Home Research People Publications Seminar Admin


DB group publishes 6 papers in ACM SIGMOD/PODS 2005


The database group publishes 6 papers in ACM SIGMOD/PODS. Considered as the top database conferences, the International Conference on Management of Data (SIGMOD) and the Symposium on Principles of Database Systems (PODS) are held together covering database applications and theory, respectively.


SIGMOD 2005 Accepted Papers

Carrying on the group's tradition of innovating on the XML front, two of the three accepted papers in SIGMOD focus on querying XML documents. The third research paper is the outcome of an exciting project on verification of interactive web applications currently in progress in the DB group.

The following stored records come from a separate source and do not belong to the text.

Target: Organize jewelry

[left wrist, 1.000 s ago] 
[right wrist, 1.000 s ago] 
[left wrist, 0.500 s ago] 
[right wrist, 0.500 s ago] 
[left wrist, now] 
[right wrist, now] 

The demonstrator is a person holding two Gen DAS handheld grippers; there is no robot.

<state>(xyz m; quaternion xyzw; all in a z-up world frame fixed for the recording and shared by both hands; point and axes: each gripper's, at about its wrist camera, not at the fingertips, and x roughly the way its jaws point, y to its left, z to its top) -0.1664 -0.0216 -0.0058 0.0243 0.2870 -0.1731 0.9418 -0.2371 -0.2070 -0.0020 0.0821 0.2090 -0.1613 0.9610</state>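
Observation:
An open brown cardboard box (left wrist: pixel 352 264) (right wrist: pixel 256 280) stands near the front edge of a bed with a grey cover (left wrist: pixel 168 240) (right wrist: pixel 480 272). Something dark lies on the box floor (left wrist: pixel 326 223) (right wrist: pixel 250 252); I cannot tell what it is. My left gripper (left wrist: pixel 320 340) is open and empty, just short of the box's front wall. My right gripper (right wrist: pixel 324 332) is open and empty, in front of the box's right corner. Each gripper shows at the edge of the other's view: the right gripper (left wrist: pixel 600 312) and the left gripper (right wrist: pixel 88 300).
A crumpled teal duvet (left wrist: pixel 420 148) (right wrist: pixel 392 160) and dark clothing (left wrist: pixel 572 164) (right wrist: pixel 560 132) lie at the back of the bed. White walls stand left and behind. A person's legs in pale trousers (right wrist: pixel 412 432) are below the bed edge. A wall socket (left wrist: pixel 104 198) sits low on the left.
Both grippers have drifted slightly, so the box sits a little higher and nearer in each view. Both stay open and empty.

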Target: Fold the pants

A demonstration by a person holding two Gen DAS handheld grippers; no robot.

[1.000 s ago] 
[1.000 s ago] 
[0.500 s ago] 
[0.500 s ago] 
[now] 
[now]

Extending XQuery for Analytics [.PDF]
Kevin Beyer, Don Chamberlin, Latha Colby, Fatma Ozcan, Hamid Pirahesh, Yu Xu

In this paper, DB group's graduating PhD student Yu Xu together with researchers from IBM Almaden Research Center propose an extension to XQuery - the language for querying XML data. With XML gaining importance as the standard for representing business data, XQuery must support the types of queries that are common in business analytics. This is why the authors provide a proposal for extending the XQuery FLWOR expression with explicit syntax for grouping and for numbering of results. The paper shows that these new XQuery constructs not only simplify the construction and evaluation of queries requiring grouping and ranking but also enable complex analytic queries (such as moving-window aggregation and rollups along dynamic hierarchies) to be expressed without additional language extensions.
Efficient Keyword Search for Smallest LCAs in XML Databases [.PDF]
Yu Xu, Yannis Papakonstantinou

In the second XML-related work published at ACM SIGMOD, DB group's professor Yannis Papakonstantinou and Yu Xu deal with the problem of searching XML documents by keywords. The proposed algorithms return the set of smallest trees containing all keywords, where a tree is designated as “smallest” if it contains no tree that also contains all keywords. The core contributions are two algorithms; the Indexed Lookup Eager algorithm and the Scan Eager algorithm. The first exploits key properties of smallest trees in order to outperform prior algorithms by orders of magnitude when the query contains keywords with significantly different frequencies. The second is a variant tuned for the case where the keywords have similar frequencies. A system for keyword search utilizing these two algorithms as well as other existing ones has been implemented and a demo of it is available at http://www.db.ucsd.edu/projects/xksearch.
A Verifier for Interactive, Data-driven Web Applications [.PS]
Alin Deutsch, Monica Marcus, Liying Sui, Victor Vianu, Dayou Zhou

In this work, DB group's professors Alin Deutsch and Victor Vianu, Postdoc Monica Marcus and PhD students Liying Sui and Dayou Zhou present "WAVE", a verifier for interactive, database-driven Web applications specified using high­level modeling tools such as WebML. WAVE can be used to verify temporal properties and is complete for a broad class of applications and temporal properties. For other applications, it can be used as an incomplete verifier, as commonly done in software verification. The experiments done by the authors on four representative data­driven applications and a battery of common properties yielded surprisingly good verification times, on the order of seconds. This suggests that interactive applications controlled by database queries may be unusually well suited to automatic verification. This also shows that the coupling of model checking with database optimization techniques used in the implementation of WAVE can be extremely effective. This is significant both to the database area and to automatic verification in general. A demo of the verifier can be found online at http://sashimi.ucsd.edu:8080/wave.

PODS 2005 Accepted Papers

The three papers presented at PODS provide theoretical insight on several core database topics with applications in many important areas, such as data integration or data exchange.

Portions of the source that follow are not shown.